Kelly and David followed the parade of people back down to Alandale’s cabin. More than one of the others rushed away, holding back vomit, and looking terrified. No one could account for the condition of the body or the faintly annoying sulfuric odor emanating from Alandale’s quarters.

Forbes rushed in behind Swigart, aghast at the sight of Alandale’s remains; the man was hardly recognizable. While everyone was alarmed at the sight, Lena and the others were debating what could have so discolored the man’s skin to turn it to the shade of mahogany.

Steve Jens, gasping, put forth the theory, “Perhaps while the body was inside the wall, it somehow was burned to this brown cast.”

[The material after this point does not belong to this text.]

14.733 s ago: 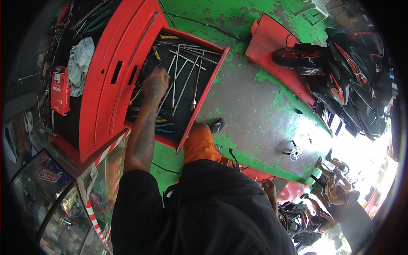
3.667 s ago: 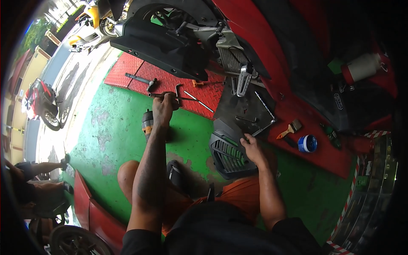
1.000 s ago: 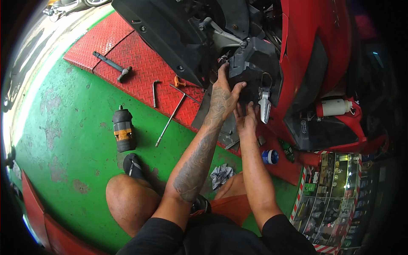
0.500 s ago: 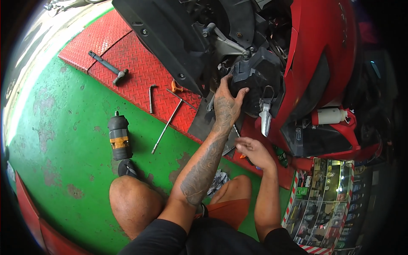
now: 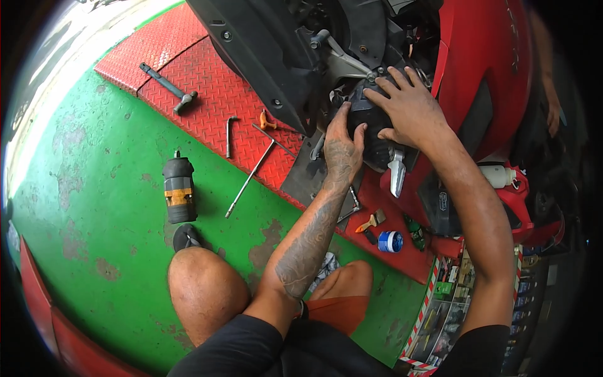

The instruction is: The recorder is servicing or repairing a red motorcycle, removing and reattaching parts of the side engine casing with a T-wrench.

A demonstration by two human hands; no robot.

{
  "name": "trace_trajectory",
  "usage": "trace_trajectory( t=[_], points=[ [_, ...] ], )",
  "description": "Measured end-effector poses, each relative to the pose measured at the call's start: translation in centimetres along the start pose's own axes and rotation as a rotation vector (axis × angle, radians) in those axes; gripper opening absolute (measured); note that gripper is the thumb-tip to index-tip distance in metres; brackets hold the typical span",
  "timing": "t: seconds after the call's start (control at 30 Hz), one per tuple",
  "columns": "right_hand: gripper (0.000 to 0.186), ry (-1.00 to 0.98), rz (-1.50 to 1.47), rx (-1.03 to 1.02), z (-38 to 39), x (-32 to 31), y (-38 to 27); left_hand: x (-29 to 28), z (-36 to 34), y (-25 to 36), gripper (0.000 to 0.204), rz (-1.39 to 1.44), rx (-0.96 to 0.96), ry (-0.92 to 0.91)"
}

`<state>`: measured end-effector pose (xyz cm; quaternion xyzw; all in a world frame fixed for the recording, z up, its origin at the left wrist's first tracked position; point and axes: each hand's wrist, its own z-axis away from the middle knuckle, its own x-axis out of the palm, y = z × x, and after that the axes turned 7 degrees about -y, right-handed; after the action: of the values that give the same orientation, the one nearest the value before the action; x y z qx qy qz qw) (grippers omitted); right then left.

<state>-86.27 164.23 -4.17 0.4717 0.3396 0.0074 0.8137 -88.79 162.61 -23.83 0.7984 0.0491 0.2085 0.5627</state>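
Observation:
A black plastic cover sits low on the side of a red motorcycle, between my two hands. My left hand grips its near left edge, thumb on the face and fingers along the side. Across its upper right part lies my right hand, fingers spread flat and reaching toward a metal bracket. A silver footpeg sticks out just below the right wrist. The fingers hide much of the cover, so I cannot tell whether it is fastened.
On the red ramp lie a hammer, an L-shaped wrench, a T-handle wrench, a paintbrush and a blue jar. A black power tool rests on the green floor. Another person's arm shows at far right.
My right hand has moved up from beside the ramp tools onto the cover, uncovering the paintbrush and blue jar. My left hand keeps its grip on the cover. Another person's arm has appeared.

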Motion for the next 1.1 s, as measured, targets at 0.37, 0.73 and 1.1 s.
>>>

“Maybe an electrical fire,” added Mendenhall with a bony shrug. But a glance inside the wall showed none of the tell-tale signs of an electrical fire.

Kyle Fiske had joined them late and on seeing the body, and hearing Jens assessment, he said, “Sounds like you guys are grasping at straws.”

“None of it makes sense, Kyle,” Swigart said, his tone sour. Men such as he did not like a question without answer. But he was right. None of it made sense. Fiske was right too—everyone was drawing a blank.

“What can it mean?” Forbes had gone to his knees over Alandale’s body, showing emotion, which killed Kelly’s theory—unless the monster inside him had learned to use emotion now as another tool of hiding in plain sight.

Swigart grabbed hold of Forbes to steady him and pull him back, warning him in the same instant: “Don’t touch him, Juris. We’ve no idea what this is! Looks like some awful disease if you ask me.”

“It wasn’t any disease that put him behind that wall,” countered Lena.

“You don’t know that,” piped up Will Bowman. “I mean if he was outta his mind, he could’ve climbed in there and see here—” he indicated two tabs on the inside of the panel—“he could’ve hidden himself away.”

“Crazy? You’re calling the most intelligent man I’ve ever known insane?” Forbes attacked Bowman with a flurry of words. “You, a bone-headed diver? You have no say-so here. Get out, all of you!”

“No, Juris,” said Swigart, still holding onto his friend. “No, you go… get away from here. I’ll see to it that Dimitri’s remains are handled with the utmost respect, and you, Bowman, keep your mouth shut—and that goes for all of you, and that’s an order! Kelly—take Dr. Forbes to his cabin. Juris, get some rest.”